Onca zamanın sabrı, gayreti ve maddi-manevi tasarrufunun ardından gelen bayram oldu bu defa. Kimi “Tebdili mekanda ferahlık vardır.” dedi, kimi de olduğu yerde ferahlığı yakalamayı seçti.
İklim henüz tam anlamıyla yaza dönmemiş olsa da büyük şehirler yarı yarıya boşaldı.
İnsanlar mevcut güneşe değil, kendi güneşlerini bulmaya gitti...
✱✱✱
Bayram dediysem öyle eski usul, vur patlasın çal oynasın değil elbet...
Tarihi kara, süngü savaşlarında olduğu gibi; iki devre arası mola misali...
Savaşmaktan yorgun düşmüş, yılgın, yorgun ama pes etmeyen halkın 3 günlük sunni teneffüsü. Telefonların, mesajların ardı arkası kesilmiyor; sosyal medyada tebrikler havada uçuşuyor.
Fakat bakarsan; ne insanların ses tonu bayram neşesinde, ne mesajlar coşkulu, ne de paylaşımlar hevesli...
Vicdani görevini yerine getirmiş olmanın gayretiyle hareket ediyor herkes.
Buna rağmen kimsenin kimseyi kınayacak, ayıplayacak durumu da mecali de yok...
Kaçınılmaz bir hoşgörü ve anlayış hakim havada; çünkü yorulduk artık.
Hepimiz, bir diğerimizin halinden anlayıp, susuyoruz.
✱✱✱
Bakmayın; hakikaten 30 aydır ülke ve dünya gerçekleriyle yüzleşip, dik durmayı başarmış bir halkız biz.

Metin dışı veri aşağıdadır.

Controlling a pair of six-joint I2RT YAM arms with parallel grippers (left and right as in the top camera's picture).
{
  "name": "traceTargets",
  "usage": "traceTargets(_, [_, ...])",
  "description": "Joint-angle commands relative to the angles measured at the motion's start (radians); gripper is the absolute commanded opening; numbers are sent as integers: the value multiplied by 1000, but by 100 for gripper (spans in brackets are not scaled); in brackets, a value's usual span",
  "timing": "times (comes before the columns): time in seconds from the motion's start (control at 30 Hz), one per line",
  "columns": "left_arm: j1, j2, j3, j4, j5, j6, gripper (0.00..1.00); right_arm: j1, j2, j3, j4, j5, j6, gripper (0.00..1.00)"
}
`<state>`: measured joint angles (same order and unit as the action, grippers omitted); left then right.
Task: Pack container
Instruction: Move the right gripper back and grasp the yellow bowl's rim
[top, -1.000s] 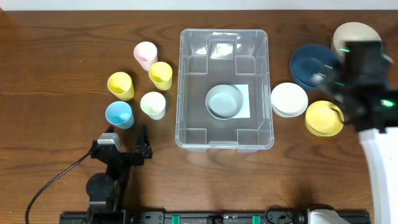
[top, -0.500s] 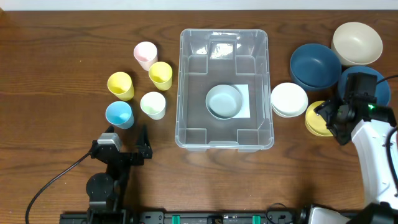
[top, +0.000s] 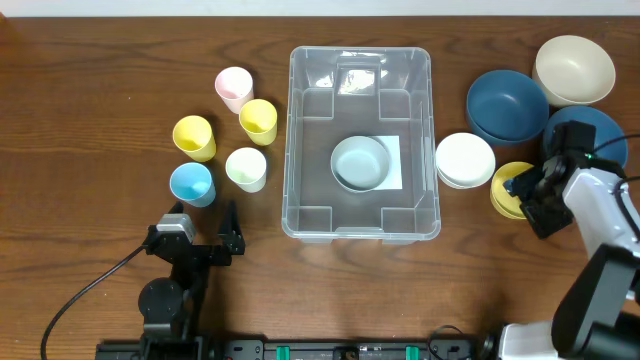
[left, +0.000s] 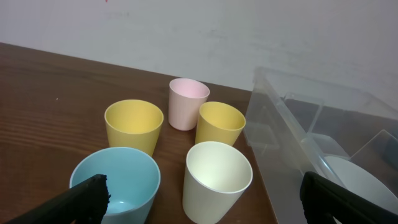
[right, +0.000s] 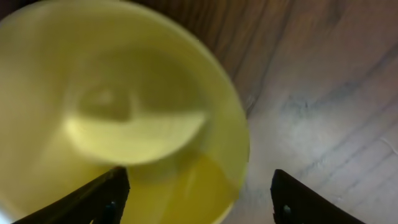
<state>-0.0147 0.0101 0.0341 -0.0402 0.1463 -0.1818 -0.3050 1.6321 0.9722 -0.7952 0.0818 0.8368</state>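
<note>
The right pincer (right: 198, 186) hangs spread over the yellow bowl (right: 124, 124) — one finger above its inside, the other past its rim — while the left pincer (left: 202, 193) rests wide open near the blue cup (left: 115, 177), and the container (top: 300, 140) sits mid-table between them.

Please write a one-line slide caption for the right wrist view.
Right pincer, open, over the yellow bowl rim on the wooden table.

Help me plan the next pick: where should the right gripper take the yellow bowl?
Probably its rim, from above, one finger inside and one outside: the yellow bowl sits upright and looks wider than the open right gripper.
</note>
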Motion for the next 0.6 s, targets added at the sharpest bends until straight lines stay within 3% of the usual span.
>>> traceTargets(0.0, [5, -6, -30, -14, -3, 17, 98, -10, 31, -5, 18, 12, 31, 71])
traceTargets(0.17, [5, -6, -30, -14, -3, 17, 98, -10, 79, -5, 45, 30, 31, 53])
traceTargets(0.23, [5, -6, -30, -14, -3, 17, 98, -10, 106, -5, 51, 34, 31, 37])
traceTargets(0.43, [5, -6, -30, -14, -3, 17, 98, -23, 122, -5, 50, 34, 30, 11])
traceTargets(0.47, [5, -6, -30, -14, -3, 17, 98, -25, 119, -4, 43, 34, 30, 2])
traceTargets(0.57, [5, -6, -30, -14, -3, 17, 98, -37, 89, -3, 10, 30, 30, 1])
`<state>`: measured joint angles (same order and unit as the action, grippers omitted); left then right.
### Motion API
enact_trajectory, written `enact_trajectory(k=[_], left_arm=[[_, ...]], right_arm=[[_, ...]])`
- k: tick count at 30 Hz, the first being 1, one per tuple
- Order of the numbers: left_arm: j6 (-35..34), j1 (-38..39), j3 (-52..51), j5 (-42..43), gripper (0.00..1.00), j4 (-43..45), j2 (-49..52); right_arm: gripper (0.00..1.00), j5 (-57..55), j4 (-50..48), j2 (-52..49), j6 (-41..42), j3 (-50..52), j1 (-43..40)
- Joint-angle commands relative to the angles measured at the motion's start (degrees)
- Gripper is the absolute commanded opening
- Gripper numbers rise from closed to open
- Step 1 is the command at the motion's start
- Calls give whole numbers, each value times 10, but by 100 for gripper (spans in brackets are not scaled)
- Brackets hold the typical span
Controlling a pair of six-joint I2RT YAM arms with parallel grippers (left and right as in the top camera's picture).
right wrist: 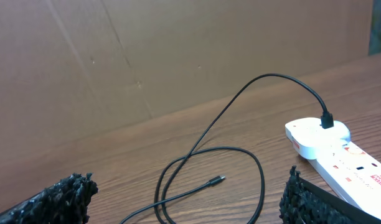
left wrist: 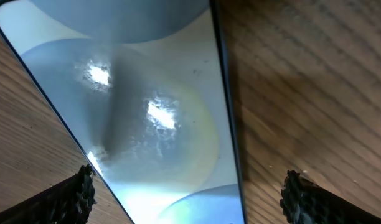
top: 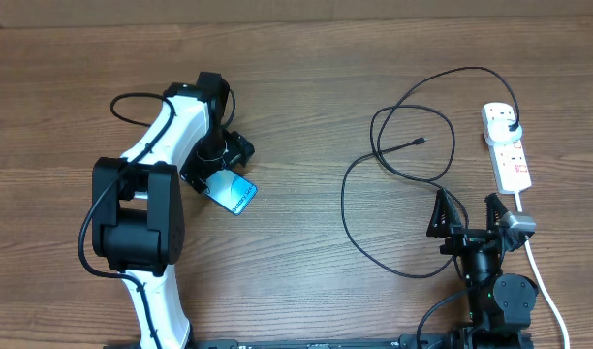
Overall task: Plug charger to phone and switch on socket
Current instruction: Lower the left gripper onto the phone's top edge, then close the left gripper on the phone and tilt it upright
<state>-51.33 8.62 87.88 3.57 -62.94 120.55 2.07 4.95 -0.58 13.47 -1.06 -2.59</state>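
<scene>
Straddled phone [top: 234, 192] left of centre with left gripper [left wrist: 187, 186] spread wide, nothing gripped. Held right gripper [top: 468, 215] agape, empty, lower right, near charger [right wrist: 327, 118] plugged into socket [top: 514, 165]. Seemed mid phone-grasp; needed closing squarely on its edges.

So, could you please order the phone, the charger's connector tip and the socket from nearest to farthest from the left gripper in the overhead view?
1. phone, directly below the left gripper.
2. connector tip, right of centre.
3. socket, far right edge.
</scene>
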Motion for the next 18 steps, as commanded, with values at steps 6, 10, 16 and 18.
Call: enact_trajectory(k=[6,10,16,18], left_arm=[[-16,-1,-16,-10,100,0,5],[-16,-1,-16,-11,100,0,5],[-16,-1,-17,-12,100,1,5],[-16,-1,-20,-12,100,2,5]], right_arm=[[100,-5,-3,3,-5,6,3],[100,-5,-3,3,-5,6,3],[100,-5,-3,3,-5,6,3],[100,-5,-3,3,-5,6,3]])
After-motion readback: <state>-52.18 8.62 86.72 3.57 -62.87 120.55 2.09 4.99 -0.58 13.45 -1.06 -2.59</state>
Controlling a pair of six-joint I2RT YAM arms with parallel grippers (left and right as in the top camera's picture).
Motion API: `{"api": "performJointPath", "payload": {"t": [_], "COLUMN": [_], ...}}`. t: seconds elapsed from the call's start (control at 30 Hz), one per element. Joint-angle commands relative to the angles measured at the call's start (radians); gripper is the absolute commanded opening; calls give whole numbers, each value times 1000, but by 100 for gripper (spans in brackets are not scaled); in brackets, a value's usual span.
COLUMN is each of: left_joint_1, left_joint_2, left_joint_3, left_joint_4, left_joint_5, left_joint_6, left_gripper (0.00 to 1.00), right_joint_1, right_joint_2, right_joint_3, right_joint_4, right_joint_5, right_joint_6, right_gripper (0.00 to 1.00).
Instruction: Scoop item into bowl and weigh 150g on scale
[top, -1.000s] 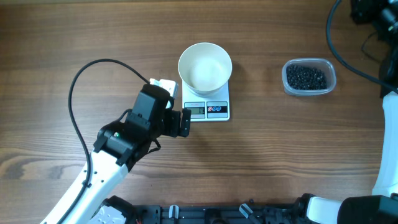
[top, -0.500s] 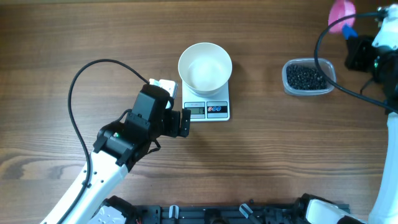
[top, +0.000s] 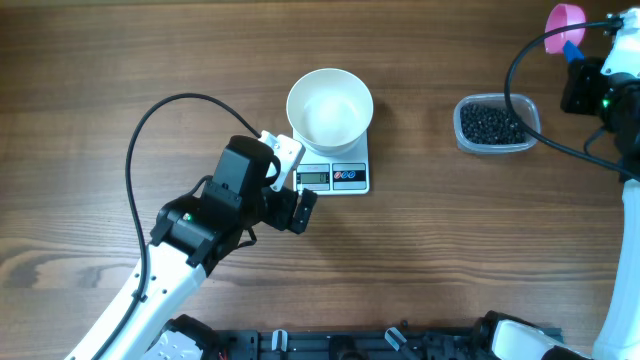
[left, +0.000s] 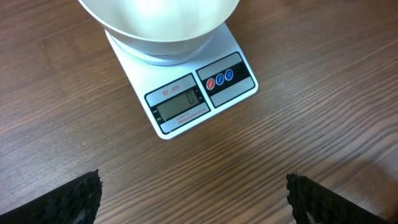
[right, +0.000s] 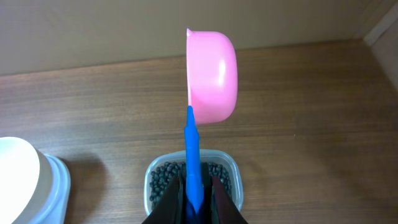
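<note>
Two arms busy: right gripper (right: 193, 200) pinches the blue handle of a pink scoop (right: 214, 74), tipped on edge; beads (right: 163, 179) wait in the tub (right: 234, 167) just below. Next, dip and load. Left gripper (left: 196, 199), spread wide, faces scale (left: 186, 106) and empty bowl (left: 161, 31) just ahead.

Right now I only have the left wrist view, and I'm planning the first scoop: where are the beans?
Observer: The beans are in a clear tub to the right of the scale, well apart from it.
Operator: Is the right tool ready?
Observer: The right tool is shut on the blue handle of a pink scoop, held in the air near the tub with the cup turned on its side.
Operator: Anything in the bowl?
Observer: From overhead the bowl looks empty, plain white inside.
</note>
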Motion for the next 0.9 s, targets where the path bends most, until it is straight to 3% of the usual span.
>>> {"api": "performJointPath", "payload": {"t": [0.0,0.1,0.87], "left_joint_1": [-5,-5,-4], "left_joint_2": [14,28,46], "left_joint_3": [2,2,2], "left_joint_4": [3,4,55], "left_joint_5": [-63,-108,-48], "left_joint_6": [-16,-65,-65], "left_gripper": [100,100,100], "right_joint_1": [5,5,5], "right_joint_2": [-1,-1,-1], "right_joint_3": [13,13,13], "right_joint_4": [26,29,26], "right_joint_5": [-10,-17,-18], "right_joint_6": [18,36,36], "right_gripper": [4,4,4]}}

Halsizsek de makul, suskunsak da...
Hem emekçi hem sabırlı hem tevazu sahibi hem de azimliyiz.
Çoğumuz için tatilden ziyade eylem planı yapacak, durup düşünecek bir fırsat bu birkaç gün. Dinlenebilene, hele hele eğlenebileneyse büyük şans...
✱✱✱
Az sonra hep birlikte doğrulup kaldığımız yerden çarpışmaya devam edeceğiz.
Her badireyi atlatabilme marifetine ve iradesine sahip bizler için “Süngü tak!” emri baki.
İyisi mi ağzımızın tadını bozmayalım...
Kapıda bekleyen yeni mücadelelere hazır olmak için “Türk Kırmızısı” tadında; alı al, alevi alev; giysisi değilse de ruhu kıpkırmızı bir bayram ve ilerisinde keyifli günler dilerim!
Not: Türk Kırmızısı, kaybolduğu ikiyüz yılın ardından reçetesi yeniden oluşturulup patentlenerek dünya literatürüne “Turkey Red” (RGB: 169,17,1) olarak giren renktir. Değerlerimizi yitirmeyelim.